Her maternal grandmother died of Alzheimer’s disease nine years ago, a week after Sherman’s first child, daughter Sabrina, was born. Two months later, her paternal grandmother also died of Alzheimer’s.
Still deeply affected by her loved ones’ illness and its effects, Sherman, whose credits include the animated series Biker Mice from Mars, Digimon, Superman, Batman and Duckman, numerous commercials and live-action looping/ADR, decided this summer to take action.
For the next year, she will donate 50 per cent of her net earnings to the California Southland chapter of the Alzheimer’s Association. And she is currently raising money and preparing to participate in the organization’s Memory Walk, to be held October 5 in downtown Los Angeles.

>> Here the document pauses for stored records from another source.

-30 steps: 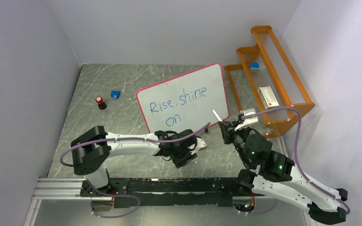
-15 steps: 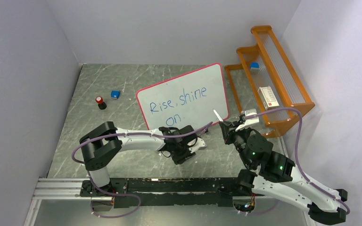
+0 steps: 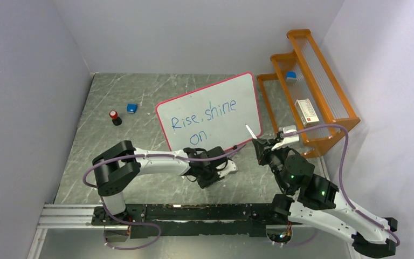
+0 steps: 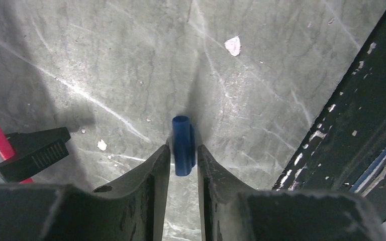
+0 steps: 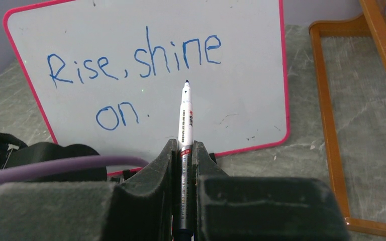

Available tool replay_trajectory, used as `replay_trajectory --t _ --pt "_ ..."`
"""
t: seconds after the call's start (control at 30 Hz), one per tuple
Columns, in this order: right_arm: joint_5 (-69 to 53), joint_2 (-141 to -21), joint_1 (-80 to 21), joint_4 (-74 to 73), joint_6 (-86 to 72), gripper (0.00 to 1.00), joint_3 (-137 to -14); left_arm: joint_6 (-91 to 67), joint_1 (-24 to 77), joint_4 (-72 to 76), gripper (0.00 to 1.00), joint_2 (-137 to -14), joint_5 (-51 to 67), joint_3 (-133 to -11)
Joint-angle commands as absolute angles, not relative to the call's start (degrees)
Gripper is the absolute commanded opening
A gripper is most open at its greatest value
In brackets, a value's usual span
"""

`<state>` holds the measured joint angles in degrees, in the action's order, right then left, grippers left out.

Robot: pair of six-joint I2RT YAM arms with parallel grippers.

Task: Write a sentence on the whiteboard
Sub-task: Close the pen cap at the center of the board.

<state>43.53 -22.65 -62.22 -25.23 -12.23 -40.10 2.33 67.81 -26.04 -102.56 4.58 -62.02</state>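
Note:
The whiteboard (image 3: 215, 97) (image 5: 241, 90) leans upright mid-table, pink-framed, and bears the sentence (image 3: 204, 116) (image 5: 130, 70) "Rise, shine on." in blue. My right gripper (image 3: 260, 144) (image 5: 183, 148) is shut on a white marker (image 5: 185, 118) (image 3: 250, 131). The marker's bare tip points at the board and stays apart from it. My left gripper (image 3: 219, 174) (image 4: 183, 150) is low over the table in front of the board. Its fingertips are pressed against both sides of a small blue marker cap (image 4: 182, 140) lying on the surface. One black board foot (image 4: 32, 153) sits to the left of that gripper.
An orange stepped rack (image 3: 323, 108) stands at the right and holds a white box (image 3: 305, 110) and a blue item (image 3: 291, 75). A small blue object (image 3: 132, 108) and a red-and-black one (image 3: 115, 117) lie at the left rear. The black base rail (image 3: 194, 211) runs along the near edge.
My left arm has reached a little further right and its jaws have narrowed onto the blue cap. My right gripper has drifted slightly right with the marker.

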Motion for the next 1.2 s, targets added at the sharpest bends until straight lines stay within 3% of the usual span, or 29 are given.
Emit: replay_trajectory --t 0.0,0.23,0.47,0.73,1.17 --pt "45.09 -22.01 -62.05 -25.98 -13.03 0.00 -39.81 0.36 70.31 -27.81 0.31 -105.51 3.25 -58.53" --pt "45.24 -21.94 -62.05 -26.31 -13.40 0.00 -39.91 -1.63 71.10 -27.49 0.27 -106.37 2.80 -57.08" --pt "44.89 -21.17 -62.05 -26.37 -13.63 0.00 -39.82 -1.16 71.10 -28.79 0.05 -101.73 1.79 -57.11" --pt "43.76 -20.49 -62.05 -26.24 -13.75 0.00 -39.77 0.59 71.10 -31.96 0.05 -92.99 0.09 -57.95" --pt "35.96 -21.29 -62.07 -20.87 -15.83 0.00 -36.37 14.46 71.10 -41.07 0.05 -73.66 -14.20 -63.84"
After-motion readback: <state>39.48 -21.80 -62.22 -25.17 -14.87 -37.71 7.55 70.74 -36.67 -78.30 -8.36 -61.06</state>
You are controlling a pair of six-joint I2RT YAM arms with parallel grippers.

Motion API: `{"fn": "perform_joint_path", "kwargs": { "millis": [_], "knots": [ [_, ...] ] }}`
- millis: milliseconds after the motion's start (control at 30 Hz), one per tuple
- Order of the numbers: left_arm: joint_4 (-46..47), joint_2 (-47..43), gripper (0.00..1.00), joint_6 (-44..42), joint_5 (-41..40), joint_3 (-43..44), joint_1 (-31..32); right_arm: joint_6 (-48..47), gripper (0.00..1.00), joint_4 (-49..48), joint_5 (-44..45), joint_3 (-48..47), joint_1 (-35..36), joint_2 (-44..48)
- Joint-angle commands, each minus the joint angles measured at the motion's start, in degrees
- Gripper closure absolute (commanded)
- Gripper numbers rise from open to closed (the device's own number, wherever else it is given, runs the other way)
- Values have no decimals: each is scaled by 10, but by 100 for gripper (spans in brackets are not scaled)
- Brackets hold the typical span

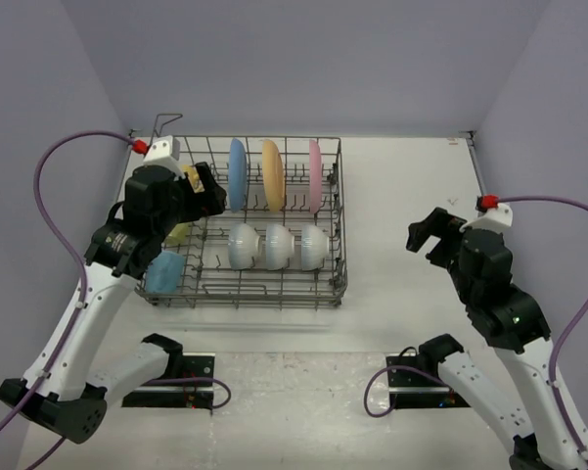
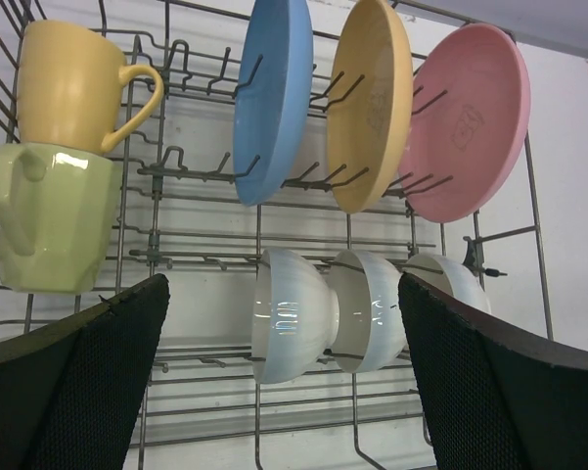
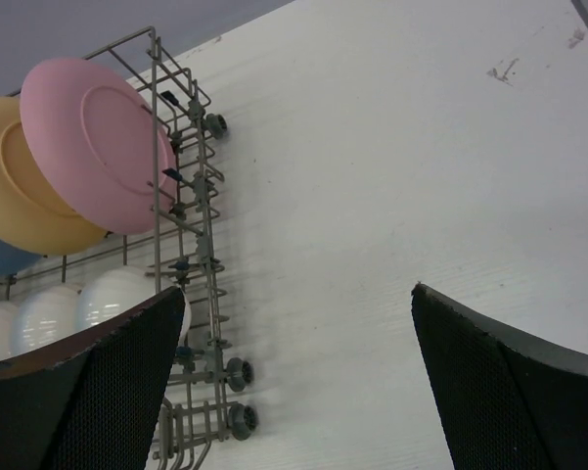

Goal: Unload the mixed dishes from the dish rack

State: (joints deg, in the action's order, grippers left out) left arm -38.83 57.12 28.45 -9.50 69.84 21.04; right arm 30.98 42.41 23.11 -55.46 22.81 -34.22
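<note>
- My left claw (image 1: 208,192), spread wide, hangs over the rack (image 1: 266,292)'s left end; plates (image 1: 237,174) and bowls (image 1: 278,245) ahead, mugs (image 2: 73,90) left of it.
- My right claw (image 1: 427,235), spread too, sits over the desk (image 1: 411,176), rack to its left.

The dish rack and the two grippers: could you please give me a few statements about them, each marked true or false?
1. The blue plate, orange plate and pink plate stand on edge in the dish rack. True.
2. The pink plate stands in the middle of the three. False: the orange plate does.
3. Three white bowls lie in a row nearer the arms than the plates. True.
4. The left gripper is shut on a mug. False: it is open and holds nothing.
5. The right gripper hangs over the rack. False: it is over the table, right of the rack.
</note>
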Motion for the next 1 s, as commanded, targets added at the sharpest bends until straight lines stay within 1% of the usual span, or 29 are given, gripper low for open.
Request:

“I’m determined to make a difference,” says Sherman, whose mother helps place Alzheimer’s patients into board-and-care cottages in Orange County. “My goal is to bring awareness and money. Alzheimer’s is the sixth leading cause of death in this country. We’re fighting for funds from the government.”
The Calabasas resident had been accustomed to doing volunteer work, such as reading to children who are disabled, but had had to curtail her activity after the birth of her son Ryan, now four, to focus her time on two young children and a busy career.
“I was getting frustrated,” she says. “I said to my husband, ‘I want to give back.’” It was her husband Steve, an engineer, who suggested donating earnings to a charity. “It didn’t take long to come up with Alzheimer’s.”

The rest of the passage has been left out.